Adiós — or al Infierno — Fidel


Increasingly, since the climax of the volatile campaign that resulted in Donald Trump’s election and the ongoing transition saga, it is rare for an unrelated event to make any sustained impact on the television, social media and print news cycle.

One recent event managed to do that, though even here the bright-light post-election media never strayed too far from their daily bread.

Herewith, the news: “Fidel Castro is dead!”

This was, famously, the triumphant and emphatic Trump tweet from 8 a.m., Saturday, Nov. 26.

The president-elect followed that with a longer, more measured tweet, which emphasized the fact, as did many other editorials and observations, that Castro, who had ruled Cuba for decades with an iron hand, was a “brutal dictator who oppressed his own people for nearly six decades.”

President Barack Obama, who created an opening to Cuba and made a controversial visit to the country with the aim of normalizing relations, responded to Castro’s death somewhat differently, saying that “history will record and judge the enormous impact of this singular figure on the people and the world around him,” adding that “the Cuban people must know they have a friend and partner in the United States of America.”

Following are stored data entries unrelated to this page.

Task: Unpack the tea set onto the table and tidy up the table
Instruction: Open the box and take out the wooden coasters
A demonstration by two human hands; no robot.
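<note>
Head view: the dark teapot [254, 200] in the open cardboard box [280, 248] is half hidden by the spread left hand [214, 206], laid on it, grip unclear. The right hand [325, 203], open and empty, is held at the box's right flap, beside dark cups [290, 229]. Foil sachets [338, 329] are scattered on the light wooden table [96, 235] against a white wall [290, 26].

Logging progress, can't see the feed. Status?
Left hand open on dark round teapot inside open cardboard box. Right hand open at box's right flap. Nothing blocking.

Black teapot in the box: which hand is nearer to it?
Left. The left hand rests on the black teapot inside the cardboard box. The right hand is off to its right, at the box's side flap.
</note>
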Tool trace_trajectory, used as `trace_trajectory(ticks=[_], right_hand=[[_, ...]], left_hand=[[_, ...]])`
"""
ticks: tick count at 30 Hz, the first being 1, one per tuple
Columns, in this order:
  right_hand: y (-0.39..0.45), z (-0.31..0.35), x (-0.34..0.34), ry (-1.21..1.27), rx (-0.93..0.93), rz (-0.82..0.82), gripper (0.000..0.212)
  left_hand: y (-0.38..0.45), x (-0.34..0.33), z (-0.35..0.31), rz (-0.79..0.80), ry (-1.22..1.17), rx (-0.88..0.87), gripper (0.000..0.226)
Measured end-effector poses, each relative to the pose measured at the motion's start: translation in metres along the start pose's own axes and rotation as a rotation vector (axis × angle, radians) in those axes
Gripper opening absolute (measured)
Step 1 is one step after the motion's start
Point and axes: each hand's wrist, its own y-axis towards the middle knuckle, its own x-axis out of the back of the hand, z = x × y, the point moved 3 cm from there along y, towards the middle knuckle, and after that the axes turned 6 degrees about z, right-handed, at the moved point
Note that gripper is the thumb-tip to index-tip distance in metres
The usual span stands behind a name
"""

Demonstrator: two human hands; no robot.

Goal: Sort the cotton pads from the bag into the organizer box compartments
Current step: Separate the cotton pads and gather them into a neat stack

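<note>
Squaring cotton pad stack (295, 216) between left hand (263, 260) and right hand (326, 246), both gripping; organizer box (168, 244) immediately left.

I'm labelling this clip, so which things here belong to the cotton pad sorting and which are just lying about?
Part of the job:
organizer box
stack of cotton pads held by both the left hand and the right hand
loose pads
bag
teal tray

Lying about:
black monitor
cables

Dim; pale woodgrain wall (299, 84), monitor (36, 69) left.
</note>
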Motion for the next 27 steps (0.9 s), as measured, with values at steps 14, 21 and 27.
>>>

Castro’s death at age 90 does not end Castro control over Cuba — his brother Raúl, 85, is still head of state — but it does mark the beginning of the possible end of an era.

Think what you will of Castro, and it’s hard to ignore his crimes against his people, his posturing, his repression, his murderous government, his brinkmanship, but there is no denying that he had a major impact on his world and ours. One noted writer said that he embodied the revolutionary spirit. That may or may not be true, depending on how you would describe the revolutionary spirit and its requirements and qualifications.

Certainly, Castro and his followers — including Che Guevara, the poster-and-wallpaper child of revolution who was killed in Bolivia — looked the part, and at times acted the part, especially in their ability to boot out the corrupt Batista regime, which eventually collapsed like an empty suit. If the revolutionary spirit is about ruthlessness, violence, terror, murder and repression of the populace and citizenry, then Castro certainly fit the bill.

That bearded man in the cap and khakis, come down from the mountains, belied his well-off upbringing as the son of a sugarcane planter in Oriente province. Castro transformed himself into a visionary and fierce public figure, hostile to the United States, susceptible to Marxist maxims and ideology and allied with, then dependent on, the Soviets for economic and military support. For a time, his revolutionary style was rewarded with infatuated admiration from left-leaning politicians, academics, intellectuals and students.

Castro’s super-close and basically unequal relationship with the Soviet Union led to the presence of nuclear missiles in Cuba, a threat to the United States that very nearly led to nuclear war in 1962 — and eventually brought about the downfall of Soviet Premier Nikita Khrushchev. It also inspired an ambition to spread the revolutionary gospel, Cubano and Castro-style, throughout Latin America and even in Africa, with mixed success but always with a threatening stance. Various American governments — especially Reagan’s — expended political and military resources in countries like Nicaragua, El Salvador and Panama in fighting that threat.

Castro’s regime installed universal health and education, but Cuba’s economy, in part because of the American economic embargo, stalled into near-stillness and sometimes near-starvation. By the time Castro retired from leadership, the country had become a bizarre shadow of its former vibrant self, with cab drivers at the wheel of 1956 Chevrolets and long-finned Chryslers. Obama’s visit ignited hope for U.S.-Cuba normalization. But it also had its heated critics, most notably in south Florida, home to generations of escapees and refugees from Cuba, who had lost homes, relatives and their homeland. In Miami, those very same people loudly made their feelings known in the wake of Castro’s death.

If you were old enough to remember, Castro’s demise instantly summoned memories of the missiles of October, the Bay of Pigs debacle, the Che posters. We thought of a country stuck in time, perhaps about to be freed from a dark spell.

Only two days after his death, Castro still managed to get a front-page story in the Washington Post. But on the right hand side of page one, it was back to the great game — “Trump: Millions Voted Illegally.”